In my junior year of high school it took losing myself, my values, my best friend, and my school work to finally realize that being yourself is all that matters.
I hadn't made a single friend and I had been here a month now. I was desperately wanting someone to laugh with and be stupid with. I gave up everything I knew in order to be the person that my new roommate liked. I changed my type of music, my clothes, my study habits, and my home life for this person. I wanted to be accepted, and I was willing to do anything it took, however I didn't realize this at the time. I went from a very good student to one who didn't care about homework or the quality of my work. I started staying up later and wearing different clothes that I wouldn't normally wear. I listened to rap and pop music instead of my usual country. Every weekend I would hang out with my new friend which meant not going home and spending time with my mom.
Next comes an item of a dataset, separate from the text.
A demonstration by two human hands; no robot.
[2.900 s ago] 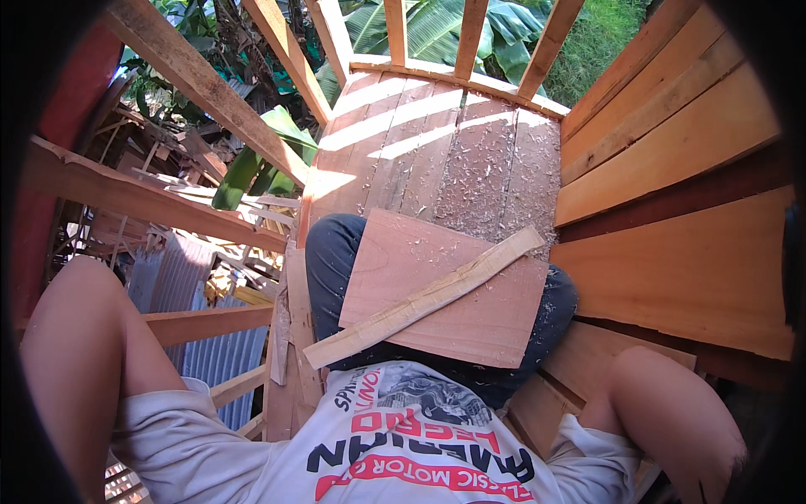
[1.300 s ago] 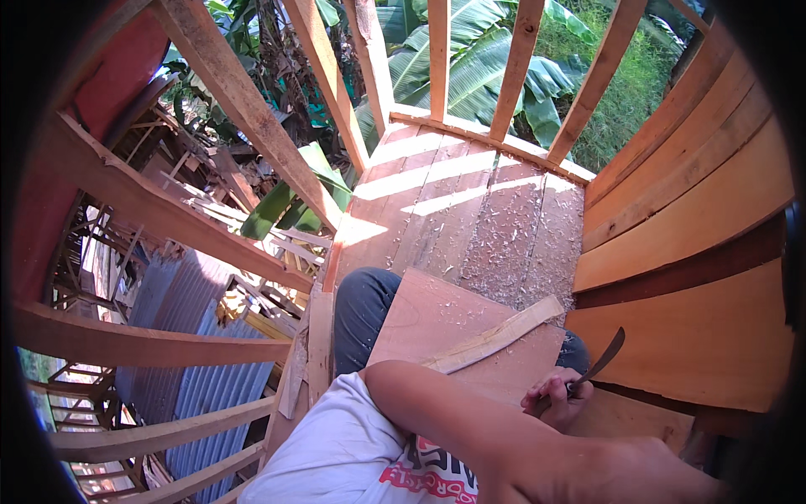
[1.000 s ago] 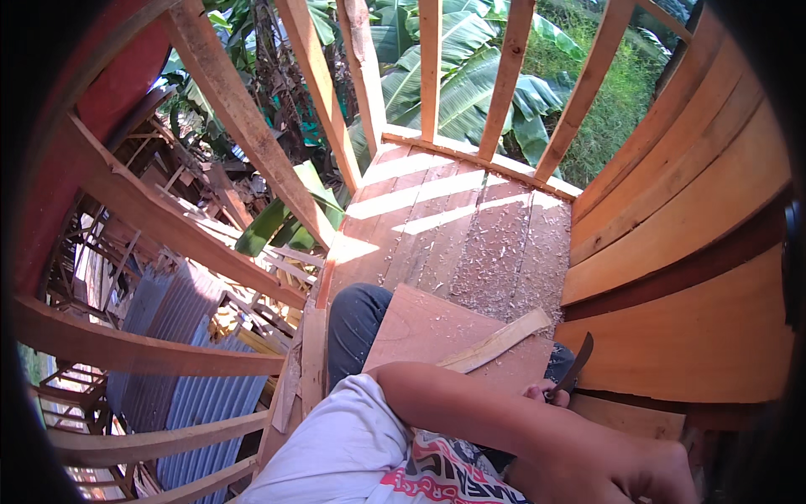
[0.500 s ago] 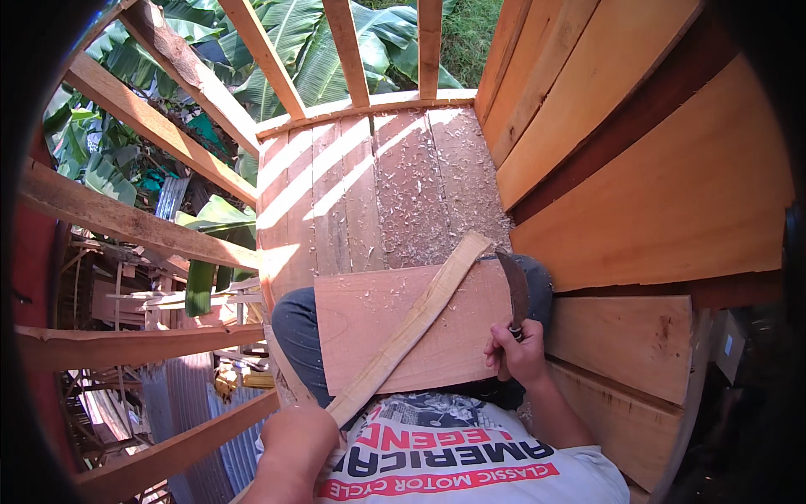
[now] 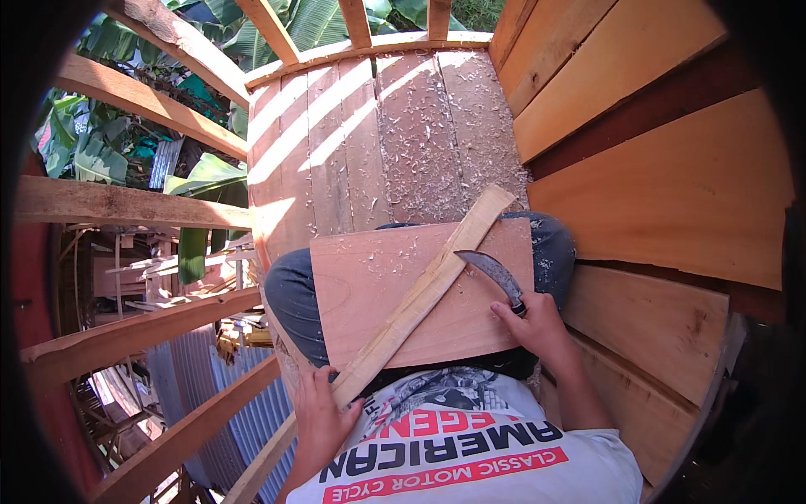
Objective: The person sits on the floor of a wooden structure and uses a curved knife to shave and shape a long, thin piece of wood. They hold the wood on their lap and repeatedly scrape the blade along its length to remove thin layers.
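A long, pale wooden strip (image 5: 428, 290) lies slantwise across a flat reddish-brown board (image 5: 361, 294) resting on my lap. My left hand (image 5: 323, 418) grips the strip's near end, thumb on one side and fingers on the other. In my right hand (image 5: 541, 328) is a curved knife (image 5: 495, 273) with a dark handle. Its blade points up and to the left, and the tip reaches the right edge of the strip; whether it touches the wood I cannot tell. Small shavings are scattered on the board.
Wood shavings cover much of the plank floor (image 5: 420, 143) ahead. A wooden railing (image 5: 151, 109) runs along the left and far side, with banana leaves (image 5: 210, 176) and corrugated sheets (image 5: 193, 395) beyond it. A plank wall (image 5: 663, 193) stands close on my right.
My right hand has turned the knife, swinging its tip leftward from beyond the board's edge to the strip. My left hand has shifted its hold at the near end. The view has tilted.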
This lasted for several months, until I met a guy named Ben. I'm not sure how he did it but he could see through my fake personality and appearance to the real me. He saw the person I really was, the introspective lovely girl I had once been. He made me open my eyes and realize who I was becoming and who I really wanted to be.
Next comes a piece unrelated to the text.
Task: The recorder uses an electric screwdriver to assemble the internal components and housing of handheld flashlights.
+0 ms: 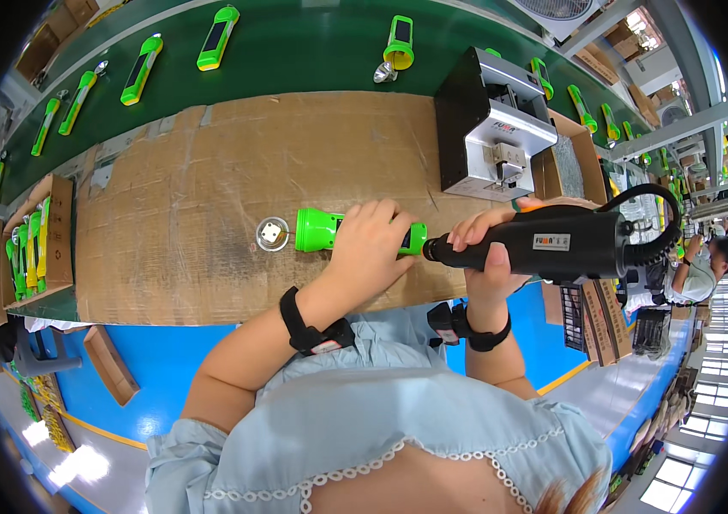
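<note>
A bright green flashlight body [316, 230] lies sideways on the cardboard sheet in front of me. My left hand [370, 246] is closed over its middle and pins it to the cardboard. Beside its wide end sits a round, shiny reflector [273, 234] with a white centre, apart from the body. My right hand [489, 248] grips a black electric screwdriver [574, 242], held level with its tip pointing left. That tip meets the narrow end of the flashlight, or comes very close; whether a screw is there cannot be made out.
A cardboard sheet [184, 197] covers the bench. A black and silver screw feeder [501, 128] stands at the back right, beside an open carton [576, 158]. Beyond runs a green conveyor belt [295, 51] carrying several flashlights. A box [57, 236] of green and yellow parts stands left.
</note>
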A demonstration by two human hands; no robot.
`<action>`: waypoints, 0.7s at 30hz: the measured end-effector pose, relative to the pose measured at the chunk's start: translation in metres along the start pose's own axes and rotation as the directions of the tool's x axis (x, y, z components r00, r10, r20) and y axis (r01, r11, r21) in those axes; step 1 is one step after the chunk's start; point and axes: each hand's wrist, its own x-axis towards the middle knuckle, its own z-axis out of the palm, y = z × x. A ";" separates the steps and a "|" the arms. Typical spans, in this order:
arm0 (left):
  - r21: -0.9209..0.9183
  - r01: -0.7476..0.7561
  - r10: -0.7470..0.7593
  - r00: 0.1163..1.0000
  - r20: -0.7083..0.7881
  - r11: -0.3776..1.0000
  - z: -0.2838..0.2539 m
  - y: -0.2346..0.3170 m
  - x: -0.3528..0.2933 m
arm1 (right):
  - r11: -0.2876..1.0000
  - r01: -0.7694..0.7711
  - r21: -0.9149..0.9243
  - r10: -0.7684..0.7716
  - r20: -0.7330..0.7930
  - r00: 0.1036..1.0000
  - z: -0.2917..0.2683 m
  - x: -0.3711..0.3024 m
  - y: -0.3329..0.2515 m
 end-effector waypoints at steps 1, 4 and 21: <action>0.003 -0.003 0.003 1.000 -0.001 1.000 0.000 0.000 0.001 | 0.999 0.029 0.044 -0.032 0.059 0.998 -0.002 0.002 0.001; 0.000 -0.012 0.012 1.000 -0.018 1.000 0.001 -0.002 0.000 | 0.999 -0.034 0.018 0.033 0.040 0.999 0.001 0.003 -0.001; 0.081 -0.044 0.041 0.998 0.038 0.996 -0.002 0.002 0.001 | 0.934 0.341 -0.104 -0.356 -0.264 0.896 -0.043 0.071 -0.049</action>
Once I knew this, I started changing, which in turn made me lose my friend but I gained a soul mate and a true friend. I learned that being liked for the true person you are is so much better that being liked for someone you're not.
In all my years searching for the right school for me, I finally realized that it had nothing to do with schools, although all of them were different, there was something the same about them and that was me. I always thought that if only I were at the right school, I would be better, I would be me, I would make friends, I would like the teachers, and so on. But there was one problem, that never happened. No matter what school I went to I always found myself in the same boat. I didn't have friends, I hated the teachers, I hated the classes, I couldn't be myself. The issue was about me. I kept running from school to school thinking that I would find something better, when all along it was me that was holding myself back. I couldn't escape from being me. Everywhere I went I was the same.
I'm glad I'm realizing this now before college because I have to stay at one college for four years and I need to remember that it;s only myself that holds me back, not the school or the teachers or the other kids. They hold me back if I let them, but only I can make myself fly and become the person I want to become.